Search the listing below for the string "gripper", then copy every line it appears in.

Given material Start Marker

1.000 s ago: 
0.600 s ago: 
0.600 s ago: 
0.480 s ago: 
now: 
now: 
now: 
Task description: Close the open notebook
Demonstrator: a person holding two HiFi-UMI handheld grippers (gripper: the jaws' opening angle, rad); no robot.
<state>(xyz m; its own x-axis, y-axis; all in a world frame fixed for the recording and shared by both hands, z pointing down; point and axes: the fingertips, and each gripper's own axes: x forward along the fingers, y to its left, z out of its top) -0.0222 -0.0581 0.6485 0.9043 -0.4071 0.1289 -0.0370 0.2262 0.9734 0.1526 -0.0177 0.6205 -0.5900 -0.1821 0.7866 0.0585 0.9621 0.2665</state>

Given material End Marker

* Solution for this exercise
Demonstrator: a person holding two HiFi-UMI handheld grippers (gripper: the jaws' opening angle, rad); no robot.
<state>(xyz m; its own x-axis, y-axis; all in a world frame fixed for the recording and shared by both hands, z pointing down; point and axes: the fingertips, and each gripper's own axes: x forward along the fingers, y to its left, z out of its top) -0.0222 -0.0581 0.6485 0.9043 -0.4071 0.1289 -0.0370 0.2262 0.9734 0.1526 -0.0177 0.6205 -0.5900 -0.1821 0.7866 0.0585 0.9621 0.2665</state>

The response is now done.